Cloud ERP means no budget storm in Port Coquitlam

Profile picture for user jtwentyman By Jessica Twentyman June 4, 2015
City in British Columbia abandons legacy ERP in favour of Unit4 for finance, payroll and HR.

Robin Wishart
Robin Wishart

This year, as they do every year, public officials at the City of Port Coquitlam in British Columbia must juggle a wide range of projects on behalf of its 60,000 residents, while sticking closely to an annual budget, set at $75.2 million for 2015.

There’s the development of a new community recreation complex in the downtown area to fund and a new May Day float to purchase and decorate. Plus, the fight against an infestation of European Chafer beetles on city properties continues, with plans for a vigorous turf maintenance programme.

But allocating funds and keeping track of project costs will be a lot easier this year, thanks to the recent implementation of a new, cloud-based ERP system from Unit4.
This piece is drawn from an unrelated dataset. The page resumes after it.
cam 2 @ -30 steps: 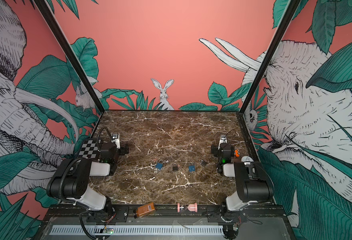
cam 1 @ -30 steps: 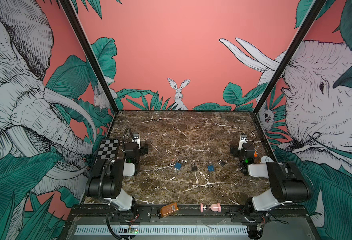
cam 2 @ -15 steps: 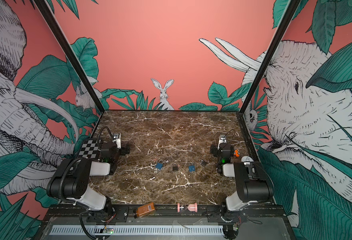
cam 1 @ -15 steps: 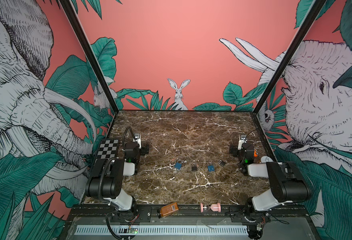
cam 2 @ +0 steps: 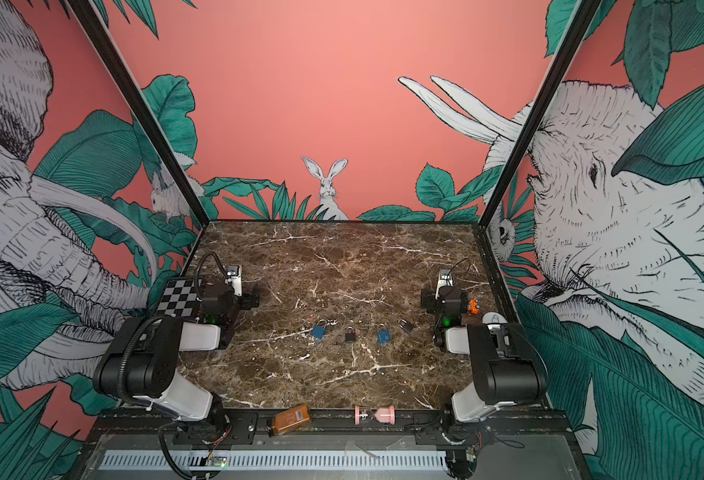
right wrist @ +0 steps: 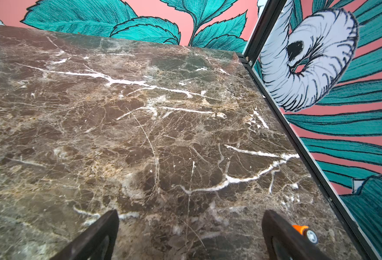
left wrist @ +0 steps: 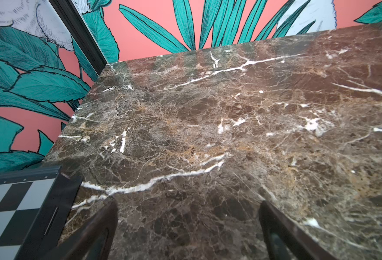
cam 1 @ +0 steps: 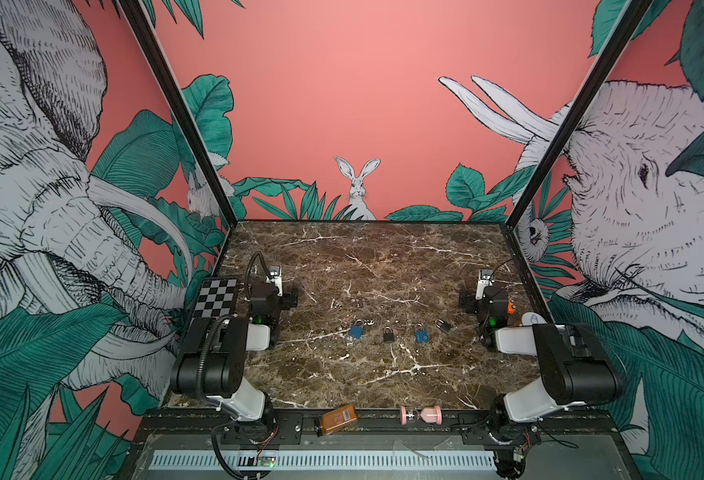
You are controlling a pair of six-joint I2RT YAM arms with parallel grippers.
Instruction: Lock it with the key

The budgeting and general ledger applications that comprised Phase 1 of this roll-out have been live for some time now and a slew of other finance applications - accounts payable, accounts receivable, inventory and project costing - have come online this January.

Previously, finance staff were forced to do battle with an elderly Wang ERP system, first installed in 1989. A separate budgeting system, although far more modern, didn’t integrate at all well with this legacy technology, says Robin Wishart, City of Port Coquitlam’s director of corporate support:

We had to try to integrate the budgeting applications with our general ledger and we were finding that to be an extremely onerous task. It meant we couldn’t take advantage of some of the features of the budgeting system and it was making things extremely difficult. It was definitely time for a systems replacement.

Wishart had a hunch that the city might benefit by moving to a cloud-based system, but there was some important legislation to consider first, he says.

We saw cloud had great potential for cost savings, better support and improved access to delivery specialists beyond what we can resource internally - but jurisdictions in British Columbia are legislatively required to keep all personal information in a Canadian data centre, including employee data and taxpayer information.

A request for proposal two and a half years ago attracted responses from a wide range of software hopefuls, including SAP, Oracle, Microsoft Dynamics, Unit4 and a handful of more local, government-specific suppliers.

But Unit4 really stood out for Wishart, due in part to competitive pricing, but also because of its promise to host City of Port Coquitlam’s data in an IBM-hosted Canadian data centre. The supplier also scored highly in its ability to demonstrate a clear understanding of the cloud-based services and support it would be expected to provide to the city.

With all the finance applications now live, City of Port Coquitlam is forging ahead with Phase 3, which involves the roll out of payroll and human resources applications. This is expected to go live by the end of 2015. There may be a fourth or fifth phase later on, says Wishart, but they’re not scheduled or budgeted at this stage.


But already, he says, working life has changed for the better for many of the city’s public servants, himself included:

The new system is much easier to get data in and out of, so there’s a lot more clarity now around where we’re sitting with our budget and how our expenses are tracking. Personally, I can get a good feel, at a glance, for where we are financially - and identify those potential hotspots that require attention.

The project has also opened the doors to other modernisation projects - in particular, electronic invoicing - that would have been difficult, if not impossible, to achieve with the legacy ERP system. His advice to other public officials considering cloud-based ERP?

1. Test the [cloudy] waters

The City of Port Coquitlam had already implemented two other cloud systems previously, which gave it the experience and confidence to push through cloud-based ERP. These were a small fixed asset management app and a larger recreation management system that went live in November 2014.

2. Keep your resources close to you
One area that Wishart admits was a struggle was preventing staff working on the Unit4 rollout being commandeered to work on other city projects. He says:

If you let your guard down, you may find your resources will be snaffled away to work on something else. Don’t let that happen.

3. Stick to vanilla
From the start, Wishart has insisted that the Unit4 system be kept as close to its original state as possible - so while some configuration is acceptable, customisation isn’t. This, he says, would quickly eat away at the benefits of ‘going cloud’.

We figure that in three or so years, if there’s something missing from the system that we really can’t live without, we’ll talk to Unit4 and encourage them to incorporate it as a configuration option.

Disclosure - at time of writing, Unit4 is a premier partner of diginomica.